Die einzige Rettung vor der Plagiatsparanoia ist daher wohl eine gute wissenschaftliche Ausbildung. Dazu gehört vor allem der kritische Umgang mit Sekundärliteratur und schriftlichen Quellen. Und dazu gehört das Schreiben eigener Texte, an denen die Technik wissenschaftlichen Arbeitens unter Anleitung erprobt wird. Es reicht jedenfalls nicht, den Studenten ein Buch über Zitiertechniken zu empfehlen, um zu verstehen was wissenschaftliches Arbeiten heißt.
Wissenschaftsberaterin Natascha Miljković hält die bisherigen Maßnahmen der Hochschulen – etwa durch Einführung von Plagiatssoftware und Erneuerung ihrer „Richtlinien guter wissenschaftlicher Praxis“ – nicht für ausreichend. „Als präventive Plagiatsprüferin stelle ich fest – diese Umsetzungen alleine nützen so nicht viel“, so Miljković. „Wissenschaftliches Schreiben muss man einüben!“ Verhindern könne man jedoch ein „Zuviel an fehlenden Zitaten“, indem man Studierende schon während des Studiums schreiben lasse und ihnen entsprechende Rückmeldung gebe. „Studierenden muss aufgezeigt werden, warum man zitieren muss“, so Miljković. „Das wird häufig nicht verstanden, da man fast ausschließlich lehrt, wie man zitieren soll.“
Andrea Bausch versucht ihren Kunden in der Schreibberatung „zu erklären, dass so gut wie jedes Thema, das die Studierenden bearbeiten, eine lange wissenschaftliche Vorgeschichte hat, weswegen sie in ihren Hausarbeiten auch nicht bei null beginnen müssen“, so Bausch. Diese Vorgeschichte vergleicht sie mit einem Flickenteppich: „Da gibt es ältere und neuere Flicken, größere und kleinere – will heißen: Es gibt ältere und neuere Forschung zu dem Thema, es gibt einerseits bedeutsame, gesicherte, tragfähige Erkenntnisse und andererseits noch ungesichertes Wissen, Hypothesen oder Diskussionsbeiträge.“ Sie mache den Studierenden dann klar, dass sie in ihren Arbeiten die Flicken nutzen müssen – wie ausführlich, das hänge von der Art der Arbeit ab. Und ganz wichtig: „Ich versuche zu vermitteln, dass die Studierenden mit ihren Arbeiten diesem Flickenteppich spätestens ab der Bachelorarbeit, garantiert aber ab der Masterarbeit, auch selbst einen kleinen Teil hinzufügen.“ Außerdem lasse sie Studierende in anderen Texten selbst nach absichtlich eingebauten Plagiaten suchen. „Und: Die Studierenden finden in der Regel die Plagiate!“, so Bausch.

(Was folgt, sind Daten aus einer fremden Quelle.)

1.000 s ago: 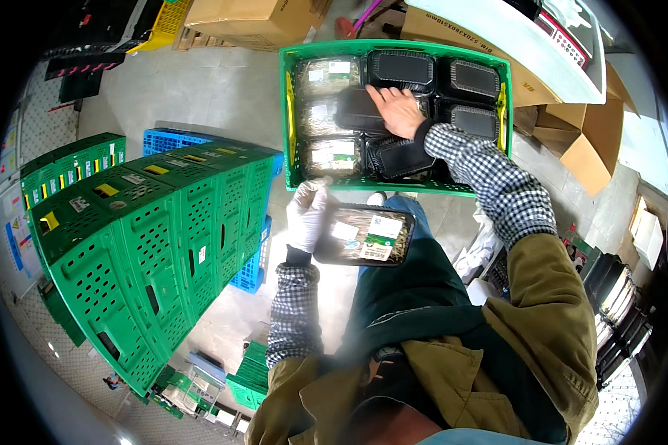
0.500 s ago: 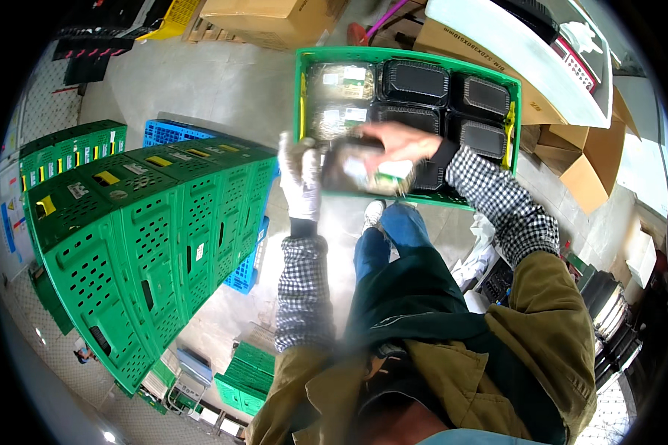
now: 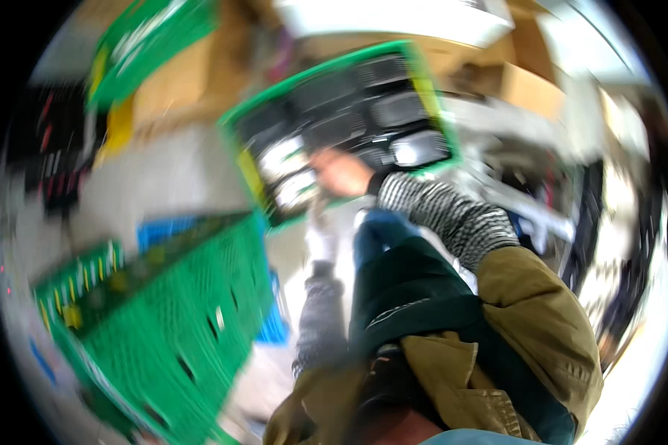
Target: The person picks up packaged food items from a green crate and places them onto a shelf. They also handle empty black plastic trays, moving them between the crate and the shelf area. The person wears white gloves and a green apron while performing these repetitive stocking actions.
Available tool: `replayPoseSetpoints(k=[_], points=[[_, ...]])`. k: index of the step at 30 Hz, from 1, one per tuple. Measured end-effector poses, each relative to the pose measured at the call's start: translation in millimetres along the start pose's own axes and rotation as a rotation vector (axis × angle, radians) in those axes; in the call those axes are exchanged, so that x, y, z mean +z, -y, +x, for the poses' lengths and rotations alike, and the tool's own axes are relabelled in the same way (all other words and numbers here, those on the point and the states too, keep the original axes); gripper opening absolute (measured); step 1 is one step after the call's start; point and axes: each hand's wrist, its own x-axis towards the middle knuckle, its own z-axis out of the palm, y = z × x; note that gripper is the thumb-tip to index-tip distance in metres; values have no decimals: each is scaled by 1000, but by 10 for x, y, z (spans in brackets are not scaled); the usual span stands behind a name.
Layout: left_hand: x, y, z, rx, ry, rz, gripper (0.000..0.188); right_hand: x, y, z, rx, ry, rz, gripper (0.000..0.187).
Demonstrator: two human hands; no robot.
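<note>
Head view, and your right hand (image 3: 341,173) is right by the white-labelled tray (image 3: 295,188) in the crate's (image 3: 308,79) near-left corner, your gloved left hand (image 3: 320,236) at the near rim, both hands' fingers too blurred to tell their grip!

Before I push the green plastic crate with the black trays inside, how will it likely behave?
The green plastic crate is probably stiff: its shape looks rectangular, without sagging. It may feel heavy, since rows of black plastic trays lie inside.
</note>
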Motion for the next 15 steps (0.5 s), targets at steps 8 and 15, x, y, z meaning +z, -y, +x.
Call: replayPoseSetpoints(k=[8, 15], points=[[777, -1056, -243, -196, 415, -203, 45, -1834, 755, -3813, 942, -330, -32, 27], [2189, -2024, -921, 8, 732, -28, 46, -2727, 2635, -6729, 1371, -1140, -509, 24]])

Schreibberaterin Christine Braun empfiehlt Studenten, Ausschnitte aus fremden Texten zu lesen und herauszufinden, was daran eine Eigenleistung des Autors ist, und wie er zitiert. In der Beratung selbst arbeitet sie dann – wie auch ihre Kolleginnen – konkret an den mitgebrachten Texten. Monika Beck nimmt den Studenten, die sich vor dem „versehentlichen Plagiat“ fürchten, die Angst: „Wenn Prüfer eine Abschlussarbeit lesen, geht es darum, dass der Student das Prinzip verstanden hat.“ Wer die Grundlagen beherrscht und selbst formuliert, aber auch sicher mit den Zitiertechniken umgeht, der müsse sich keine Sorgen machen, so die Schreibberaterin. Wer in seiner Arbeit einen eigenen Gedanken aufschreibt, den zufälligerweise bereits ein anderer in einem Buch veröffentlichte, muss den Plagiatsvorwurf nicht fürchten. Wenn die entsprechende Passage selbst formuliert wurde, wird der Gedanke nicht als absichtliches Plagiat gewertet werden. „Der Dozent erkennt schon, ob der Text selbst formuliert ist."